Set the data down again, word for word, as it appears below.

*Entries taken from a collection:*
§ §
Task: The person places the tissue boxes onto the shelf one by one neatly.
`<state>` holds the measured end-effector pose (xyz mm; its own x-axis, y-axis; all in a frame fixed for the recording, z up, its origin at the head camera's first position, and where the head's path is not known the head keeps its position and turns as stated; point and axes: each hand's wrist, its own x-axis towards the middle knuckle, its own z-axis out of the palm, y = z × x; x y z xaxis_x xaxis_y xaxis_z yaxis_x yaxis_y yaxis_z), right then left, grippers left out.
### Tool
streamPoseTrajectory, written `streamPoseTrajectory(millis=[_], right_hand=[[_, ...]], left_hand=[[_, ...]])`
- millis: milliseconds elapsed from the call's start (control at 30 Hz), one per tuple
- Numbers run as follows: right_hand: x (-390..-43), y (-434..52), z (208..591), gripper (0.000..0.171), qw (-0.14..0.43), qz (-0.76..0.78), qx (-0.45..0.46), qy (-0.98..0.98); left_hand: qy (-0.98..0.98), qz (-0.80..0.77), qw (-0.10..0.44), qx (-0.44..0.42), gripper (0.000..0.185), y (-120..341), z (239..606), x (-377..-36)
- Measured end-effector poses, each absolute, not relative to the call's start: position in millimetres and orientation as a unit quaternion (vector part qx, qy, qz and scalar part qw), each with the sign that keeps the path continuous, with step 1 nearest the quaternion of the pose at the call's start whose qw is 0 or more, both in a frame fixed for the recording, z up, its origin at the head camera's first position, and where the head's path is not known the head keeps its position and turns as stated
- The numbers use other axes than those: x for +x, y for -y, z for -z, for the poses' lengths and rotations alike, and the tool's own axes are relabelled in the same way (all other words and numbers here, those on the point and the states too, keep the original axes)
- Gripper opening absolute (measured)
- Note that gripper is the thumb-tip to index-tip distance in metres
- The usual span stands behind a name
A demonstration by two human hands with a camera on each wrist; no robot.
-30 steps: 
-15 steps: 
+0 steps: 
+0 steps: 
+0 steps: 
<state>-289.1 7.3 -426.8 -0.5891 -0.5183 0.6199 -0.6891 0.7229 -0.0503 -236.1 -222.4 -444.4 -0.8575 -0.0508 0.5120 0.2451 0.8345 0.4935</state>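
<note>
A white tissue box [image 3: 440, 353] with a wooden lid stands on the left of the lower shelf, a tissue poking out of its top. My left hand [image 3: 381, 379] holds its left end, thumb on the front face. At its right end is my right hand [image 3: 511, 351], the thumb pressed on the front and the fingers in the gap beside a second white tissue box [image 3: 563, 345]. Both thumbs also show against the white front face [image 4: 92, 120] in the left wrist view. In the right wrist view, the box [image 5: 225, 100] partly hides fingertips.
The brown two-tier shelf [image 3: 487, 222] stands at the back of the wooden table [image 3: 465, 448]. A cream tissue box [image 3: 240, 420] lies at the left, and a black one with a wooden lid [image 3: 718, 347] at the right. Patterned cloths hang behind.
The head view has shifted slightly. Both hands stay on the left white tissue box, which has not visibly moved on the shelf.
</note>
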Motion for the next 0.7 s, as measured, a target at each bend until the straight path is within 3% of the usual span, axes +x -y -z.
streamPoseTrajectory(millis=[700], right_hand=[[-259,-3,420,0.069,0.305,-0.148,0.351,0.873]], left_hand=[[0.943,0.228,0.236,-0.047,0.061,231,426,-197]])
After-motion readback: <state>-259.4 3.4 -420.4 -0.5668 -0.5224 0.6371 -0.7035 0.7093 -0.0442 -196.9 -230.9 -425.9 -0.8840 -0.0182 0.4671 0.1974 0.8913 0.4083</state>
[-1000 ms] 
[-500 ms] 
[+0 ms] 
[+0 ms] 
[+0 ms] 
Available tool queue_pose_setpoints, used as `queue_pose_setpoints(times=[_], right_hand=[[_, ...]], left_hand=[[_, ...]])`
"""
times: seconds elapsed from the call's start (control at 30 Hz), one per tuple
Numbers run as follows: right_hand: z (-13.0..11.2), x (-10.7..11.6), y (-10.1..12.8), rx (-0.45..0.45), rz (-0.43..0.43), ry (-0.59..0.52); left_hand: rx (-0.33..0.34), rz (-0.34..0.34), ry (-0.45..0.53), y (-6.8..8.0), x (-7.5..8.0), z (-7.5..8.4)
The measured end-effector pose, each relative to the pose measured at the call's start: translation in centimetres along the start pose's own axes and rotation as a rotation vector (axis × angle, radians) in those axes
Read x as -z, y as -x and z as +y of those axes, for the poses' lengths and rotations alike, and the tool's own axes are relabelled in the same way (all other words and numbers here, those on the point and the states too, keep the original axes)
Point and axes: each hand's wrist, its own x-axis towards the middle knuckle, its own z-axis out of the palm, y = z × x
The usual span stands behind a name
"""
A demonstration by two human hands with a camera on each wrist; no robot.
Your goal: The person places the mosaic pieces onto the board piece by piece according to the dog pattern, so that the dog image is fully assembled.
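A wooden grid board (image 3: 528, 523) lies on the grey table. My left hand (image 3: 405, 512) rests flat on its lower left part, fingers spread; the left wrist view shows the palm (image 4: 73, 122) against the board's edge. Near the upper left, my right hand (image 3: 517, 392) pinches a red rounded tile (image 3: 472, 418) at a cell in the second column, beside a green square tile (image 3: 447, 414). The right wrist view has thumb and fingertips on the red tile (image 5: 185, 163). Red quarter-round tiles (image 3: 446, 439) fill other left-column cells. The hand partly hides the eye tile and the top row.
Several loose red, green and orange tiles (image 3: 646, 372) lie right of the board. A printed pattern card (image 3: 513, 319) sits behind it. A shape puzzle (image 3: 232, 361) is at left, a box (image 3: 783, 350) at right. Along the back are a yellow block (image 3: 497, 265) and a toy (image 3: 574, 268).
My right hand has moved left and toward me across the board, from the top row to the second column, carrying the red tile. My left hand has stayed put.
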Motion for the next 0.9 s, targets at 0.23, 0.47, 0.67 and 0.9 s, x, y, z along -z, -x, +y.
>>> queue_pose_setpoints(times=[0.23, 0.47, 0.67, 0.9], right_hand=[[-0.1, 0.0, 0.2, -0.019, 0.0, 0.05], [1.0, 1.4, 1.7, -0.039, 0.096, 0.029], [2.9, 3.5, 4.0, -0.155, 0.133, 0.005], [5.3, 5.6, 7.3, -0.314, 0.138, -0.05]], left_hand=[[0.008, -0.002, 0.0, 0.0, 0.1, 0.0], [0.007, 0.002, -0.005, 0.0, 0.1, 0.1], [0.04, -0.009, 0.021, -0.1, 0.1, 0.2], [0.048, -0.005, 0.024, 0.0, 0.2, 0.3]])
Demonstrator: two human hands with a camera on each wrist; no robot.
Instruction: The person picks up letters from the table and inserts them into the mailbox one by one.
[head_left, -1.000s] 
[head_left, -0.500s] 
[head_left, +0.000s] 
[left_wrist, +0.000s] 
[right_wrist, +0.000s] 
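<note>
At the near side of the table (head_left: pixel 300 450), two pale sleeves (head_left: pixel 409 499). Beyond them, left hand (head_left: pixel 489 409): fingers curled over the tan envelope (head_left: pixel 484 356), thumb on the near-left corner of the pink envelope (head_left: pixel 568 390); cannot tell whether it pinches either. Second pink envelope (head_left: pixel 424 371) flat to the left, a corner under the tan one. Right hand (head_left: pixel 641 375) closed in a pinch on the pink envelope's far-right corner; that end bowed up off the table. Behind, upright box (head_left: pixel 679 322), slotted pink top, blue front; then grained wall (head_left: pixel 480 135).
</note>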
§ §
*Exercise response:*
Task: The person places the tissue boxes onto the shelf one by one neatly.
`<state>` holds the measured end-effector pose (xyz mm; its own x-axis, y-axis; all in a frame fixed for the recording, z up, its origin at the head camera's first position, and where the head's path is not known the head keeps its position and turns as stated; point and axes: each hand's wrist, its own x-axis towards the middle knuckle, its own z-axis out of the palm, y = z × x; x y z xaxis_x xaxis_y xaxis_z yaxis_x yaxis_y yaxis_z), right then left, grippers left out.
### Tool
streamPoseTrajectory, written `streamPoseTrajectory(millis=[_], right_hand=[[_, ...]], left_hand=[[_, ...]])`
- millis: milliseconds elapsed from the call's start (control at 30 Hz), one per tuple
- Numbers run as follows: right_hand: x (-390..-43), y (-434..52), z (208..591), gripper (0.000..0.171), qw (-0.14..0.43), qz (-0.76..0.78), qx (-0.45..0.46), qy (-0.98..0.98); left_hand: qy (-0.98..0.98), qz (-0.80..0.77), qw (-0.10..0.44), qx (-0.44..0.42), gripper (0.000..0.185), y (-120..341), z (239..606), x (-377..-36)
- Measured end-effector poses, each absolute, not relative to the call's start: position in millimetres and orientation as a unit quaternion (vector part qx, qy, qz and scalar part qw), each with the sign that keeps the path continuous, with step 1 nearest the quaternion of the pose at the call's start whose qw is 0 or more, both in a frame fixed for the recording, z up, its origin at the head camera's first position, and where the head's path is not known the head keeps its position and turns as stated
- The numbers use other axes than those: x for +x, y for -y, z for -z, for the poses' lengths and rotations alike, and the tool's own axes are relabelled in the same way (all other words and numbers here, those on the point and the states too, keep the original axes)
- Gripper opening absolute (measured)
- Note that gripper is the thumb-tip to index-tip distance in metres
- The usual span stands behind a name
A demonstration by two human hands with a camera on each wrist; no robot.
-30 steps: 
-15 steps: 
+0 steps: 
+0 steps: 
+0 steps: 
<state>-289.1 7.3 -426.8 -0.5891 -0.5183 0.6199 -0.6891 0.7229 -0.0503 -236.1 -222.4 -444.4 -0.8575 -0.0508 0.5120 0.2451 0.8345 0.4935</state>
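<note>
A white tissue box [image 3: 440, 353] with a wooden lid stands on the left of the lower shelf, a tissue poking out of its top. My left hand [image 3: 381, 379] holds its left end, thumb on the front face. At its right end is my right hand [image 3: 511, 351], the thumb pressed on the front and the fingers in the gap beside a second white tissue box [image 3: 563, 345]. Both thumbs also show against the white front face [image 4: 92, 120] in the left wrist view. In the right wrist view, the box [image 5: 225, 100] partly hides fingertips.
The brown two-tier shelf [image 3: 487, 222] stands at the back of the wooden table [image 3: 465, 448]. A cream tissue box [image 3: 240, 420] lies at the left, and a black one with a wooden lid [image 3: 718, 347] at the right. Patterned cloths hang behind.
The head view has shifted slightly. Both hands stay on the left white tissue box, which has not visibly moved on the shelf.
</note>
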Motion for the next 0.7 s, as measured, a target at each bend until the straight path is within 3% of the usual span, axes +x -y -z.
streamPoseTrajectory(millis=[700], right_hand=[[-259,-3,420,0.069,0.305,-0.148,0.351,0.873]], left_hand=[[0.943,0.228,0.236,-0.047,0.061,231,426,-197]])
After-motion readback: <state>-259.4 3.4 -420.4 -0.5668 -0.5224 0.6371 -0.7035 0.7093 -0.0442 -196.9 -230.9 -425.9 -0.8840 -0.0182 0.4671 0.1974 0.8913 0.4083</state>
[-1000 ms] 
[-500 ms] 
[+0 ms] 
[+0 ms] 
[+0 ms] 
Available tool queue_pose_setpoints, used as `queue_pose_setpoints(times=[_], right_hand=[[_, ...]], left_hand=[[_, ...]])`
"""
times: seconds elapsed from the call's start (control at 30 Hz), one per tuple
Numbers run as follows: right_hand: z (-13.0..11.2), x (-10.7..11.6), y (-10.1..12.8), rx (-0.45..0.45), rz (-0.43..0.43), ry (-0.59..0.52); left_hand: rx (-0.33..0.34), rz (-0.34..0.34), ry (-0.45..0.53), y (-6.8..8.0), x (-7.5..8.0), z (-7.5..8.4)
The measured end-effector pose, each relative to the pose measured at the call's start: translation in centimetres along the start pose's own axes and rotation as a rotation vector (axis × angle, radians) in those axes
Read x as -z, y as -x and z as +y of those axes, for the poses' lengths and rotations alike, and the tool's own axes are relabelled in the same way (all other words and numbers here, those on the point and the states too, keep the original axes)
Point and axes: each hand's wrist, its own x-axis towards the middle knuckle, its own z-axis out of the palm, y = z × x
The usual span stands behind a name
"""
A demonstration by two human hands with a camera on each wrist; no robot.
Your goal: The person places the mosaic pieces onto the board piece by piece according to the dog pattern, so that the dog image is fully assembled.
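A wooden grid board (image 3: 528, 523) lies on the grey table. My left hand (image 3: 405, 512) rests flat on its lower left part, fingers spread; the left wrist view shows the palm (image 4: 73, 122) against the board's edge. Near the upper left, my right hand (image 3: 517, 392) pinches a red rounded tile (image 3: 472, 418) at a cell in the second column, beside a green square tile (image 3: 447, 414). The right wrist view has thumb and fingertips on the red tile (image 5: 185, 163). Red quarter-round tiles (image 3: 446, 439) fill other left-column cells. The hand partly hides the eye tile and the top row.
Several loose red, green and orange tiles (image 3: 646, 372) lie right of the board. A printed pattern card (image 3: 513, 319) sits behind it. A shape puzzle (image 3: 232, 361) is at left, a box (image 3: 783, 350) at right. Along the back are a yellow block (image 3: 497, 265) and a toy (image 3: 574, 268).
My right hand has moved left and toward me across the board, from the top row to the second column, carrying the red tile. My left hand has stayed put.
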Motion for the next 0.9 s, targets at 0.23, 0.47, 0.67 and 0.9 s, x, y, z along -z, -x, +y.
>>> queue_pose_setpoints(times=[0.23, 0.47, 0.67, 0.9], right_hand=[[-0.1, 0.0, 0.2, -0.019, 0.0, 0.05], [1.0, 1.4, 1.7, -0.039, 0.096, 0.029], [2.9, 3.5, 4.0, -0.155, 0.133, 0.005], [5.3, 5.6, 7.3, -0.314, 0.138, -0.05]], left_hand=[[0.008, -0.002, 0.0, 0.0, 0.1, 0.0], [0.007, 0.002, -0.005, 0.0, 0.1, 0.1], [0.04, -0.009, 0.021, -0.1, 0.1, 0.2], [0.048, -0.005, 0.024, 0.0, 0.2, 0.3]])
Demonstrator: two human hands with a camera on each wrist; no robot.
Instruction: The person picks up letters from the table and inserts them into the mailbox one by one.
[head_left, -1.000s] 
[head_left, -0.500s] 
[head_left, +0.000s] 
[left_wrist, +0.000s] 
[right_wrist, +0.000s] 
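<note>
At the near side of the table (head_left: pixel 300 450), two pale sleeves (head_left: pixel 409 499). Beyond them, left hand (head_left: pixel 489 409): fingers curled over the tan envelope (head_left: pixel 484 356), thumb on the near-left corner of the pink envelope (head_left: pixel 568 390); cannot tell whether it pinches either. Second pink envelope (head_left: pixel 424 371) flat to the left, a corner under the tan one. Right hand (head_left: pixel 641 375) closed in a pinch on the pink envelope's far-right corner; that end bowed up off the table. Behind, upright box (head_left: pixel 679 322), slotted pink top, blue front; then grained wall (head_left: pixel 480 135).
</note>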

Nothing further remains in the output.